**TASK TO CARRY OUT**
Please go through the listing below and count the lines where the string "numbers" appears. Answer with the number only.

**MATERIAL FOR THIS TASK**

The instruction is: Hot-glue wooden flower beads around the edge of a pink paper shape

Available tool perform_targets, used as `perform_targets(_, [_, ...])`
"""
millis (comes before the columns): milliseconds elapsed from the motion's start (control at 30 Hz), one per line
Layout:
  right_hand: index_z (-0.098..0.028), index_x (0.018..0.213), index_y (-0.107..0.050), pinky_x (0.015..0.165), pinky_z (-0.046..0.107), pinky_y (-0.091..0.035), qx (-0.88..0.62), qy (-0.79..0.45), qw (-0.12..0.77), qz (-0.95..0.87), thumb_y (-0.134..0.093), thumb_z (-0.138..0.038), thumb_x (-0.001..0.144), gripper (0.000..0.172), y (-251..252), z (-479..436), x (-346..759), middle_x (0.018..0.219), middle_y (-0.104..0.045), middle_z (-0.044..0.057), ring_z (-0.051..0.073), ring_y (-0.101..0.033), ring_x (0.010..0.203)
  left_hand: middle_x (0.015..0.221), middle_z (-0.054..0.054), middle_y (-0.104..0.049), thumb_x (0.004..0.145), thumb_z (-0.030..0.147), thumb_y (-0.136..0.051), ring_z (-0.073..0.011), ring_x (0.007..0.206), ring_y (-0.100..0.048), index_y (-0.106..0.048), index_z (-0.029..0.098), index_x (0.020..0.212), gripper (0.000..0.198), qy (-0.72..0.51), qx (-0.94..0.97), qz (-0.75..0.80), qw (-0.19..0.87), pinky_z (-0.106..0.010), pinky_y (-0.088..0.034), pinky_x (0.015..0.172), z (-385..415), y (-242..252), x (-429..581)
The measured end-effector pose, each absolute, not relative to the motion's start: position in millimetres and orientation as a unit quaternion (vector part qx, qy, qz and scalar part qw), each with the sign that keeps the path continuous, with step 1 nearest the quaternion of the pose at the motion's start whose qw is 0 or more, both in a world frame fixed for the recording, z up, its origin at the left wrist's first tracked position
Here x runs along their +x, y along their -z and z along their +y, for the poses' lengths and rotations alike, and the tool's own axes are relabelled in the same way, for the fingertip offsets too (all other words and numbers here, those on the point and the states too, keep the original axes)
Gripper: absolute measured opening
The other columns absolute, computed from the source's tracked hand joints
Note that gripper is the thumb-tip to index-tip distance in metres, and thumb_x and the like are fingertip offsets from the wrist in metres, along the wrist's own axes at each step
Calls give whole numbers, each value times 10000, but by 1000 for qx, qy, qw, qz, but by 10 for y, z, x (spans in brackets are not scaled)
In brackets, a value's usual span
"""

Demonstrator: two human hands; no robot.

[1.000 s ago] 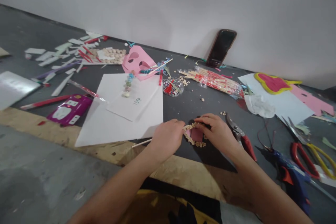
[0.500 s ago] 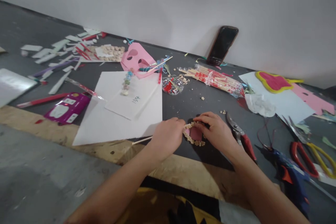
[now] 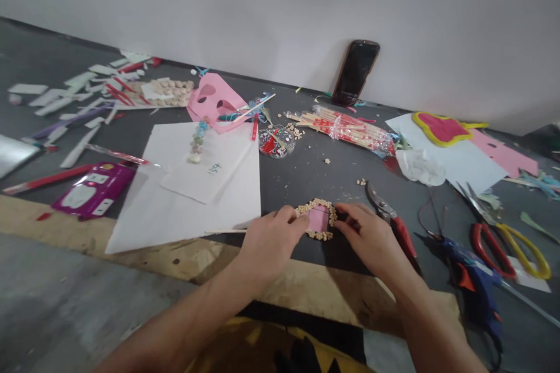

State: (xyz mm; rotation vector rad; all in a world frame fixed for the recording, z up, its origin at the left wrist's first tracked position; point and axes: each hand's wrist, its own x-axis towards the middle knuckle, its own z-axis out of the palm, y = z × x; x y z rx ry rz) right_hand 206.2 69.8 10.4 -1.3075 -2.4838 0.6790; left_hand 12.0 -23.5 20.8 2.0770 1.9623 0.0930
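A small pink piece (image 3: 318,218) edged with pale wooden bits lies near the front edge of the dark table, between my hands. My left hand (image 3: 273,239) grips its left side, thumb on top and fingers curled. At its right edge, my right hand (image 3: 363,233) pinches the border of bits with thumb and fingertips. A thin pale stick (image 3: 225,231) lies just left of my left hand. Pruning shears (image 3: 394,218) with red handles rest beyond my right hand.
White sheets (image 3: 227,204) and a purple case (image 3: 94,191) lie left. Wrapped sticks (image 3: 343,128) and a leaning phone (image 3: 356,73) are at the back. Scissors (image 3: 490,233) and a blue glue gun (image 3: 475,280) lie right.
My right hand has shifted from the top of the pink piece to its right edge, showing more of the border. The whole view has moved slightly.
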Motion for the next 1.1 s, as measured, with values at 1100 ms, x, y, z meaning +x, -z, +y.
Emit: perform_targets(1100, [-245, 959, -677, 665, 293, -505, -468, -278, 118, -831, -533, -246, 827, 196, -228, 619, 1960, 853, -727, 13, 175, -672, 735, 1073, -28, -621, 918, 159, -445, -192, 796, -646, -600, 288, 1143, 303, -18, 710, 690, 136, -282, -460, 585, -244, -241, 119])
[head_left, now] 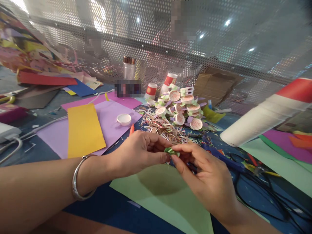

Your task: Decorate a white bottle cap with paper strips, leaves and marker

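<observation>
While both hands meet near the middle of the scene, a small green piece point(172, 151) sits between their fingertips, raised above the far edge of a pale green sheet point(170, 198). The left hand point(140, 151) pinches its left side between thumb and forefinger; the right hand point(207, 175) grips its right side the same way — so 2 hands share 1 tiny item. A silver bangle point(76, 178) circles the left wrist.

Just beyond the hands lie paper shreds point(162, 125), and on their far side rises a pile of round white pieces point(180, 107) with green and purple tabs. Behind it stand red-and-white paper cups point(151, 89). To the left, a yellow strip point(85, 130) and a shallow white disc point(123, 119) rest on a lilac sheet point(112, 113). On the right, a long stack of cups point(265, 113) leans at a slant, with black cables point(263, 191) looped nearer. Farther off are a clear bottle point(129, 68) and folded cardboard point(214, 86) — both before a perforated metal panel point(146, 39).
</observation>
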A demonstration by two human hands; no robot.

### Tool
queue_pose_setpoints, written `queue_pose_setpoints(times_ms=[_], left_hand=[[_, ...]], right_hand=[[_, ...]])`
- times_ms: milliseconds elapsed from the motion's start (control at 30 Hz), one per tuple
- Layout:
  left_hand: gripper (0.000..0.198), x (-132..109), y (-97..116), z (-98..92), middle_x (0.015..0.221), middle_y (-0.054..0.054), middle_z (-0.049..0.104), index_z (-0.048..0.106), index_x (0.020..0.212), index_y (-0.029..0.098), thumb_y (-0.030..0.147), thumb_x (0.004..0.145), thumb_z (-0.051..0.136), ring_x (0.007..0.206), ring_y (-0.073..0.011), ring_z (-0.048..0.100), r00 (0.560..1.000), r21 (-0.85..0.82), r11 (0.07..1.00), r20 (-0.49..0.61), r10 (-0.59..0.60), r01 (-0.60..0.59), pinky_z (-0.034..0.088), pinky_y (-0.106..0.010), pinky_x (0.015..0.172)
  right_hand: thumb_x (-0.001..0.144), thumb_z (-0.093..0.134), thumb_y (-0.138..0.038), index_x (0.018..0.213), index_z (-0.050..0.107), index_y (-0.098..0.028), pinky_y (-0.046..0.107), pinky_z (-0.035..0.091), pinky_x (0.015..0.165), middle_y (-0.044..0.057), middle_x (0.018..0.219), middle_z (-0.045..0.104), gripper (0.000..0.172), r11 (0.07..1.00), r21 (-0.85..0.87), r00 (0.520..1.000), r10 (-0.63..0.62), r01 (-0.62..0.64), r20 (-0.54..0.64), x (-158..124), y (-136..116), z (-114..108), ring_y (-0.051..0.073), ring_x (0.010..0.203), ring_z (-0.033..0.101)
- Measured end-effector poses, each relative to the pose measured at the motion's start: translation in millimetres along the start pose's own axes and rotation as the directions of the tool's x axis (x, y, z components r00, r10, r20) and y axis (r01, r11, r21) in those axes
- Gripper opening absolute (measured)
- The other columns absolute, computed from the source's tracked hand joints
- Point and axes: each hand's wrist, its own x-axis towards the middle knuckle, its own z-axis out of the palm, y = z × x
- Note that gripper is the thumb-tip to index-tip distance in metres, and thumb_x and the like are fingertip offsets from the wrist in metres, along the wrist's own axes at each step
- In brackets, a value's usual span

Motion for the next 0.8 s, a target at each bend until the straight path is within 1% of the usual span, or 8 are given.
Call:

**EXERCISE RESULT**
2